Malê Debalê 2026: o balé afro de Itapuã que reafirma realeza, ancestralidade e memória dos Malês
No carnaval de 2026, o Malê Debalê retorna às ruas reafirmando sua espiritualidade, ancestralidade e a realeza simbólica do povo negro. Fundado em 1979 no bairro de Itapuã, o bloco já se consolidou como um dos principais representantes da cultura afro em Salvador e no Brasil, sendo reconhecido nacional e internacionalmente como o “maior balé afro do mundo”.
Com mais de quatro décadas de atuação, o Malê Debalê construiu trajetória marcada pela fusão de dança, música e símbolos que remetem à história e às referências religiosas e culturais de matrizes africanas. O nome e a identidade do grupo carregam também uma referência à memória da Revolta dos Malês, movimento de resistência de 1835 que permanece presente na memória coletiva como um marco da luta contra a escravidão e pela preservação de identidades.

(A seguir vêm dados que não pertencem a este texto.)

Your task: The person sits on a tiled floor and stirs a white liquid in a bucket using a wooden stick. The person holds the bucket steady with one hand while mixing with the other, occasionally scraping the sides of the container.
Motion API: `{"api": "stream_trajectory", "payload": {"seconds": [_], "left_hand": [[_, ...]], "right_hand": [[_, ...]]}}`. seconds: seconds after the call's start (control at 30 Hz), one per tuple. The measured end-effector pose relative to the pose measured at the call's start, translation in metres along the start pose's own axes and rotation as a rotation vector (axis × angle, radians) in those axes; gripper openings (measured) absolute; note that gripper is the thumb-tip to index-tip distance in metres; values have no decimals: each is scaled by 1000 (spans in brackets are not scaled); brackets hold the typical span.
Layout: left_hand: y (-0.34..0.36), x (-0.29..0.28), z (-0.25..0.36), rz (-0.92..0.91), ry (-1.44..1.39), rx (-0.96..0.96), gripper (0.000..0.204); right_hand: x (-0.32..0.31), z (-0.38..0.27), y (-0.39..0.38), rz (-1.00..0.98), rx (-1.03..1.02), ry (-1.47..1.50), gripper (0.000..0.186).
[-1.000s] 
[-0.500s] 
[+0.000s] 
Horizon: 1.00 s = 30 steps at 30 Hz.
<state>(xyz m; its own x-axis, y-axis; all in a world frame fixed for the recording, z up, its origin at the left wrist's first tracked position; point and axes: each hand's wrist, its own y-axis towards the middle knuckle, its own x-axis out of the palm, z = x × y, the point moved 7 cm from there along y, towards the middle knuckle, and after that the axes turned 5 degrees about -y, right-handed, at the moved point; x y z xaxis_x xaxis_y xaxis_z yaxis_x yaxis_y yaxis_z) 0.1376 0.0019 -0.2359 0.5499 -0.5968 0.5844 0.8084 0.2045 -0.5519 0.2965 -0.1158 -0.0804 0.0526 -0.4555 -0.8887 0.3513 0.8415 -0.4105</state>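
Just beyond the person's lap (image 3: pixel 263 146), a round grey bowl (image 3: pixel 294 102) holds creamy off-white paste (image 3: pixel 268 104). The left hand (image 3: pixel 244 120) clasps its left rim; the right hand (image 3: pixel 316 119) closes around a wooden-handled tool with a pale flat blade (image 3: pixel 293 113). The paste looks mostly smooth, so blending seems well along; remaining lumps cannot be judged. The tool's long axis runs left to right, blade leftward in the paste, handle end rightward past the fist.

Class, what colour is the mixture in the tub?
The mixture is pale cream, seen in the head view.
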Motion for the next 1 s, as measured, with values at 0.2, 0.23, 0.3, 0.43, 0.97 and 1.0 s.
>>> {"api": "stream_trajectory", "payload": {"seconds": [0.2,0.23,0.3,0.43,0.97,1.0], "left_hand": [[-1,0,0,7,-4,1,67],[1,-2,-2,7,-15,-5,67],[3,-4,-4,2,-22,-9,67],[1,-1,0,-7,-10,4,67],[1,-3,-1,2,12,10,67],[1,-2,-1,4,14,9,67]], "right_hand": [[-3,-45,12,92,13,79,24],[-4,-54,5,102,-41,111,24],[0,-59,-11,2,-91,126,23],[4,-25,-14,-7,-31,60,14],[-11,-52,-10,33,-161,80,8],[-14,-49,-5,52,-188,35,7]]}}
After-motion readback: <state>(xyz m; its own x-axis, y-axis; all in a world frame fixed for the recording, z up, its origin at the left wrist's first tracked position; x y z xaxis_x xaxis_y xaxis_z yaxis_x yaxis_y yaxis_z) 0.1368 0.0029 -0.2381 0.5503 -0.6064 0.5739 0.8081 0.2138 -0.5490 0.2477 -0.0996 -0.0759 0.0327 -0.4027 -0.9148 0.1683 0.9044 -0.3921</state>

Originário de Itapuã, o bloco mantém uma relação estreita com a comunidade local. Essa ligação reforça a importância do Malê Debalê não apenas como atração carnavalesca, mas como agente cultural que preserva e difunde saberes, rituais e estéticas do povo negro, aproxima jovens às tradições e ocupa espaço central nas celebrações populares.
No desfile, o bloco combina coreografias ensaiadas com ritmos que dialogam com as tradições afro-brasileiras, em um cortejo que valoriza a ancestralidade e propõe uma celebração carregada de simbolismo. Trajes, filigranas coreográficas e elementos cenográficos costumam construir a imagem de uma “realeza simbólica”, presente na forma como o grupo se apresenta e reivindica visibilidade para as matrizes culturais negras.
Ao longo dos anos, o Malê Debalê também conquistou projeção além dos circuitos locais. A fama como “maior balé afro do mundo” traduz o reconhecimento por plateias e críticos, e reforça a posição do bloco como referência em estudos e produções culturais que discutem identidade, religiosidade e memória afro-brasileira.
Para a região do litoral norte de Salvador — incluindo bairros como Itapuã, Stella Maris, Praia do Flamengo e Ipitanga — a presença do Malê Debalê tem significado além do espetáculo: representa resistência cultural e uma afirmação pública de pertencimento. No contexto do carnaval de 2026, o retorno do bloco é anunciado como uma reafirmação desses valores, em que festa e memória caminham lado a lado.
Sem anunciar novidades de roteiro nesta nota, o bloco chega ao próximo carnaval com sua história e simbologia como principais atrativos. O que se mantém claro é a capacidade do Malê Debalê de transformar o cortejo em espaço de afirmação identitária, lembrando o passado e celebrando a vitalidade das tradições afro-brasileiras.